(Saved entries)
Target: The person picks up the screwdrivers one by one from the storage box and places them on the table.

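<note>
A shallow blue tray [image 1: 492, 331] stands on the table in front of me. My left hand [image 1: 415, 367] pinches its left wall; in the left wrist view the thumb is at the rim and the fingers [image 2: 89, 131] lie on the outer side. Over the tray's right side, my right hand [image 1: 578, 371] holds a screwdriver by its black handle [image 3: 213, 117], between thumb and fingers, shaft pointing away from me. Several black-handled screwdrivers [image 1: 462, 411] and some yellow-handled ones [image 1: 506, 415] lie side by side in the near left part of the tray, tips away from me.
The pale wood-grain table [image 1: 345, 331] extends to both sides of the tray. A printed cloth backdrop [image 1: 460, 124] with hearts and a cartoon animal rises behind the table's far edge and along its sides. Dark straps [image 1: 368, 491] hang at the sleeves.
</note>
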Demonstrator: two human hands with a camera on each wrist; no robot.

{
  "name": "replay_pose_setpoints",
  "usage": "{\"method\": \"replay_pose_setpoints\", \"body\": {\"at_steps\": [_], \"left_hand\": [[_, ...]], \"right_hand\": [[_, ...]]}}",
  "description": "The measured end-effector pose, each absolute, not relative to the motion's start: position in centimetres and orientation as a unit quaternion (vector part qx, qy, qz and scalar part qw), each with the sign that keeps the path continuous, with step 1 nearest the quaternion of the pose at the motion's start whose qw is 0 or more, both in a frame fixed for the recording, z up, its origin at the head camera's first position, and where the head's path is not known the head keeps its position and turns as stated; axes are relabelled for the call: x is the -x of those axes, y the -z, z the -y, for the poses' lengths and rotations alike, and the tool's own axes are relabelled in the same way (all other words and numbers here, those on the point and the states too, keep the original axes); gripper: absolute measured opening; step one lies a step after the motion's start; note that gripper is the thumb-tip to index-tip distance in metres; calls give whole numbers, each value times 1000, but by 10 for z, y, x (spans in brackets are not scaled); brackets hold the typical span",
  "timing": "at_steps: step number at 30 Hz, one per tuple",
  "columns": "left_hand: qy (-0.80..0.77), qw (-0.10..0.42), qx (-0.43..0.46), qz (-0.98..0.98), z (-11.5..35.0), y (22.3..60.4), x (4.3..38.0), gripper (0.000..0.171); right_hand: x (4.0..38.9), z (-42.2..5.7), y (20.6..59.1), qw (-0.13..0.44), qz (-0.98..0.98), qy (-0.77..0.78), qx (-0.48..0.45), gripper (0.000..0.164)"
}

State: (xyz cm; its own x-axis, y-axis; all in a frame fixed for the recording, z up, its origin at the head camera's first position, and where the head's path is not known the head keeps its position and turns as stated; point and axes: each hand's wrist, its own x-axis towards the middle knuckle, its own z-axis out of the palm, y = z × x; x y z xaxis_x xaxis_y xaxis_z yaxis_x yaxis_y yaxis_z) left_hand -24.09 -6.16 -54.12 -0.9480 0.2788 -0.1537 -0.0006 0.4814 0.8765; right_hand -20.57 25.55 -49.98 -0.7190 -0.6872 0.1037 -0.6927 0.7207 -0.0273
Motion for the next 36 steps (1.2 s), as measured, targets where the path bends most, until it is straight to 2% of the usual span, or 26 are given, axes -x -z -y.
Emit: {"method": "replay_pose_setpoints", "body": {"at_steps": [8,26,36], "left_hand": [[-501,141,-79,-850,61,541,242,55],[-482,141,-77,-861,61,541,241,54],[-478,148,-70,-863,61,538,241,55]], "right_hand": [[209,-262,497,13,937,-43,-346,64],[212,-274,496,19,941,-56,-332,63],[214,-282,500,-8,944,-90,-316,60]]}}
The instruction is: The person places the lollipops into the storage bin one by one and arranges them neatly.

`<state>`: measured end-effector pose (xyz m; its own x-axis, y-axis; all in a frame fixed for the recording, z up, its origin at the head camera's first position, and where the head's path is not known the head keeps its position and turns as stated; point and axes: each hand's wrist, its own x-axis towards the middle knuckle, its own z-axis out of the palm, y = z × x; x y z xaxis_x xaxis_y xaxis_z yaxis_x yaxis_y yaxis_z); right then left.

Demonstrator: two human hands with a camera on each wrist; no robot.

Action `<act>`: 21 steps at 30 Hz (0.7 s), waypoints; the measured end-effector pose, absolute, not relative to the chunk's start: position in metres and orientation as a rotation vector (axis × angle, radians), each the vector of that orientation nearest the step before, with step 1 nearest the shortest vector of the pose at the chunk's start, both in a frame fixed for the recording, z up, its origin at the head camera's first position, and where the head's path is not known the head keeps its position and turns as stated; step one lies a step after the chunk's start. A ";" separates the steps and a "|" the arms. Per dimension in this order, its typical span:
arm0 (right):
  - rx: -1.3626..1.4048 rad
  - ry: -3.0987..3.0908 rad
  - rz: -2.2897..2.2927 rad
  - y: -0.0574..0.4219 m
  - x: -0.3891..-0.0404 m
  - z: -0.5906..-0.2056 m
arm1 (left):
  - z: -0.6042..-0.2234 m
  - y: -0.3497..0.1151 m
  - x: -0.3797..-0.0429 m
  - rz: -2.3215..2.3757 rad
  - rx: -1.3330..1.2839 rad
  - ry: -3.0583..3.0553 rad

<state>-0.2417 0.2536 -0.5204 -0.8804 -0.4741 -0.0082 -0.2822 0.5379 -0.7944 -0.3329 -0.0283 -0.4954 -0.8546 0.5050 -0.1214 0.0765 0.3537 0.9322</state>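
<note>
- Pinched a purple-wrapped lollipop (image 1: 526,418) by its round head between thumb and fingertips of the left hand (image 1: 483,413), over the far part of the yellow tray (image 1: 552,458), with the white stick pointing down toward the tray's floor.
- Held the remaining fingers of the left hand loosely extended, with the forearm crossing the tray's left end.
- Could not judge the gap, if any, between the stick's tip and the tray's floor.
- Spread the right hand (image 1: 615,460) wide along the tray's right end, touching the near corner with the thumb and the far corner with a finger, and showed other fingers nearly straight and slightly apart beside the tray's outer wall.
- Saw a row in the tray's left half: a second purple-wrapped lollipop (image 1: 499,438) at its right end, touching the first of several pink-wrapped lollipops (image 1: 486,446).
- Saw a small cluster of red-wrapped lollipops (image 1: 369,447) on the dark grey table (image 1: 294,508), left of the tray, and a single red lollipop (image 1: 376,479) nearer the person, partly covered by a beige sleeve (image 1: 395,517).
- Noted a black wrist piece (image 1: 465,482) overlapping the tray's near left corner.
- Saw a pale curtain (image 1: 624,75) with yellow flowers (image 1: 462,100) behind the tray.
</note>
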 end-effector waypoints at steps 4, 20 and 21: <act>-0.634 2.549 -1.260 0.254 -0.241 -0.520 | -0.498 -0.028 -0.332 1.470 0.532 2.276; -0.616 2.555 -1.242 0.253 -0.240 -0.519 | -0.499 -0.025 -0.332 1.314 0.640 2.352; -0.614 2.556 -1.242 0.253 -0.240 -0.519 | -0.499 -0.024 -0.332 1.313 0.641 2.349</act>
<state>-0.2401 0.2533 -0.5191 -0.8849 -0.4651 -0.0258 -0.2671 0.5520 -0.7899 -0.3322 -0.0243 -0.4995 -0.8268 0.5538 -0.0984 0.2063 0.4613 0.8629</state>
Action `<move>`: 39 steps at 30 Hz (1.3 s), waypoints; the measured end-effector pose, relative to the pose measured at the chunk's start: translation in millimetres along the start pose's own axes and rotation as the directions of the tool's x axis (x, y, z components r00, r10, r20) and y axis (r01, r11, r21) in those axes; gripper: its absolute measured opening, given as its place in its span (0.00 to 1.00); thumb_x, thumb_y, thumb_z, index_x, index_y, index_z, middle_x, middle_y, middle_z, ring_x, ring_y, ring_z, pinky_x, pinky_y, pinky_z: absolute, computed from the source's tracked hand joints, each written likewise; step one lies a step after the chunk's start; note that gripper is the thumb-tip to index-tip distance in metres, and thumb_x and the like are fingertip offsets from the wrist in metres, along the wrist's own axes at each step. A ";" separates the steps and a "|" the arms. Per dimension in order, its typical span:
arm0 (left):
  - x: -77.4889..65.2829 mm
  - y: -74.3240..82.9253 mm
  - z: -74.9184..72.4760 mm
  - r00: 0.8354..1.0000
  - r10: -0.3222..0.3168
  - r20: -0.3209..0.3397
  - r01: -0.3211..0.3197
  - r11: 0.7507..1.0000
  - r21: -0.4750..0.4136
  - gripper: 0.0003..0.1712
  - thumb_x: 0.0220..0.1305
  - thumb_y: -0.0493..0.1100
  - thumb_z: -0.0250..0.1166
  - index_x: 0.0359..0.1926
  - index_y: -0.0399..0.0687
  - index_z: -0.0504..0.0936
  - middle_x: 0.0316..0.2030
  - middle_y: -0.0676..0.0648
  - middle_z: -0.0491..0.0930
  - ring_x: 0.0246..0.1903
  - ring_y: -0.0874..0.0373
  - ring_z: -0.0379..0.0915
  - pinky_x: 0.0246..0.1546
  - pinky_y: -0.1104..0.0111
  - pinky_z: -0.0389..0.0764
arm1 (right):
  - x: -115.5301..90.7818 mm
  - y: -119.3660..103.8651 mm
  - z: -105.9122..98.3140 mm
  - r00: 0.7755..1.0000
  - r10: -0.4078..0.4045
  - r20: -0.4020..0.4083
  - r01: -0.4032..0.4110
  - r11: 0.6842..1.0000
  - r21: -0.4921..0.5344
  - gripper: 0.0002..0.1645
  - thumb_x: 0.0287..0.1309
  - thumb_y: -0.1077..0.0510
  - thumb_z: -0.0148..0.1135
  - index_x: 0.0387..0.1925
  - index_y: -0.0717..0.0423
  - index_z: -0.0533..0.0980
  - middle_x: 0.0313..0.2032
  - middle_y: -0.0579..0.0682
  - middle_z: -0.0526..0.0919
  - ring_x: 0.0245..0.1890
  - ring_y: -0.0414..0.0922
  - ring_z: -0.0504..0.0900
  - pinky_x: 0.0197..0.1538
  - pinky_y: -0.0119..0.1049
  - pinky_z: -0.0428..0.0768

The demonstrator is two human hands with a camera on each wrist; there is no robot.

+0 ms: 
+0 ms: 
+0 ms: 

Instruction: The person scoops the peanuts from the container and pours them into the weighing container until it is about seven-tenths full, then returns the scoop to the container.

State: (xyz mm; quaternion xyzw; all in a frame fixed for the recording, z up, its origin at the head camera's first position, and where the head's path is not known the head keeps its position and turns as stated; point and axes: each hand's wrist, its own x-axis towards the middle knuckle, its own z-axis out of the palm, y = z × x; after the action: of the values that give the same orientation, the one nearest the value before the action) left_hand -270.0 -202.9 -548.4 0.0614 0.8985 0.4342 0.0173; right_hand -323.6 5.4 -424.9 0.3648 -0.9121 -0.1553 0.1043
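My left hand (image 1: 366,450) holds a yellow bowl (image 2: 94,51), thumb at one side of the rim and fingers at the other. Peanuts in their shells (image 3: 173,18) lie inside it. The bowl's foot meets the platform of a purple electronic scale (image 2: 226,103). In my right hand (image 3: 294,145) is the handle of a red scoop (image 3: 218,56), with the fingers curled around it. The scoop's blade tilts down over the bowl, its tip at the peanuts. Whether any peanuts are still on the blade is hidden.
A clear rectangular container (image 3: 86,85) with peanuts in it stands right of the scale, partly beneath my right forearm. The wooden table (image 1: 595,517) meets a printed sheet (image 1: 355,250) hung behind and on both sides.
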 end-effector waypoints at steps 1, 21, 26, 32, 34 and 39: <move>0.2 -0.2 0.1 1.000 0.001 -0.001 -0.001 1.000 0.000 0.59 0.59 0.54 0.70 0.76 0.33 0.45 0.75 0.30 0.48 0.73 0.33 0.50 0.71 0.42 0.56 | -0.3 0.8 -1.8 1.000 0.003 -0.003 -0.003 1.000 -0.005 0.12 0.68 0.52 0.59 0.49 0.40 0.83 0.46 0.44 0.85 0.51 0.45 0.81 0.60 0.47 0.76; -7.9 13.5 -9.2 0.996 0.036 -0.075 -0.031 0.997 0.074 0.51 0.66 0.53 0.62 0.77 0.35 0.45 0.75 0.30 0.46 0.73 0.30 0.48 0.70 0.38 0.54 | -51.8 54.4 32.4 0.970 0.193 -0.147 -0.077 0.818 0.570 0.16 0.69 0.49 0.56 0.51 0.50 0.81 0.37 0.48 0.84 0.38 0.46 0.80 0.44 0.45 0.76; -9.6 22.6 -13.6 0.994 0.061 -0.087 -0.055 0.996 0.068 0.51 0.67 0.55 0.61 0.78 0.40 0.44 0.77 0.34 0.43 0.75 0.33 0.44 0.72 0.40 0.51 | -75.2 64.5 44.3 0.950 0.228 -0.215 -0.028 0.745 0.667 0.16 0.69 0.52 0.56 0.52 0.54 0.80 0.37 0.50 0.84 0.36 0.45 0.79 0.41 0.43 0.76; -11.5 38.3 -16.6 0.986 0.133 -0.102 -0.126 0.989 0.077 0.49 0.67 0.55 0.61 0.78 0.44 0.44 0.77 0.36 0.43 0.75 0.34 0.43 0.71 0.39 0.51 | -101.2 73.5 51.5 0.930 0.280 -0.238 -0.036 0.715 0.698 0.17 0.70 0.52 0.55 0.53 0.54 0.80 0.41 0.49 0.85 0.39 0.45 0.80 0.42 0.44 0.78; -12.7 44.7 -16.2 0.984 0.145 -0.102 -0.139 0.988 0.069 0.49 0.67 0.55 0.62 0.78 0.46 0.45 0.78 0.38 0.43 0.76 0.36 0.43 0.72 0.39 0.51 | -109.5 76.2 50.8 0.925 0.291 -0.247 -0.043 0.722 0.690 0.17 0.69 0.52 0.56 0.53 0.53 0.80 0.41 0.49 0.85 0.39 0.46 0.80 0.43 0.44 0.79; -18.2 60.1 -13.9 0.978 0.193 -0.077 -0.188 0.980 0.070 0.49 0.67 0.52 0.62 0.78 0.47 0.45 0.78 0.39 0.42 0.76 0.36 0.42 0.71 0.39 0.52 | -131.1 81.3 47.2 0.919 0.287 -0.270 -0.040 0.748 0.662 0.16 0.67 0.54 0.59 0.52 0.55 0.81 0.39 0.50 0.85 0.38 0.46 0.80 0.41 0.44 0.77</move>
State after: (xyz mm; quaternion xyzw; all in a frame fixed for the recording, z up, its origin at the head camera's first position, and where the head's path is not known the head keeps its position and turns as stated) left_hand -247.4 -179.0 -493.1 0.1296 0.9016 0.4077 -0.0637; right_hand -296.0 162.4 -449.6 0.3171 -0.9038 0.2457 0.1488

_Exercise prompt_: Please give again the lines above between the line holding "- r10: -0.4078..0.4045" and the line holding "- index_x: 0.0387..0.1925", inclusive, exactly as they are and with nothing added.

_Response to the task_:
  - r10: -0.4078..0.4045
  - r20: -0.4020..0.4083
  - r01: -0.4032..0.4110
  - r11: 0.6842..1.0000
  - r21: -0.4921..0.5344
  - gripper: 0.0002..0.1645
  - thumb_x: 0.0287..0.1309
  - thumb_y: -0.1077..0.0510
  - thumb_z: -0.0148..0.1135
  - index_x: 0.0387..0.1925

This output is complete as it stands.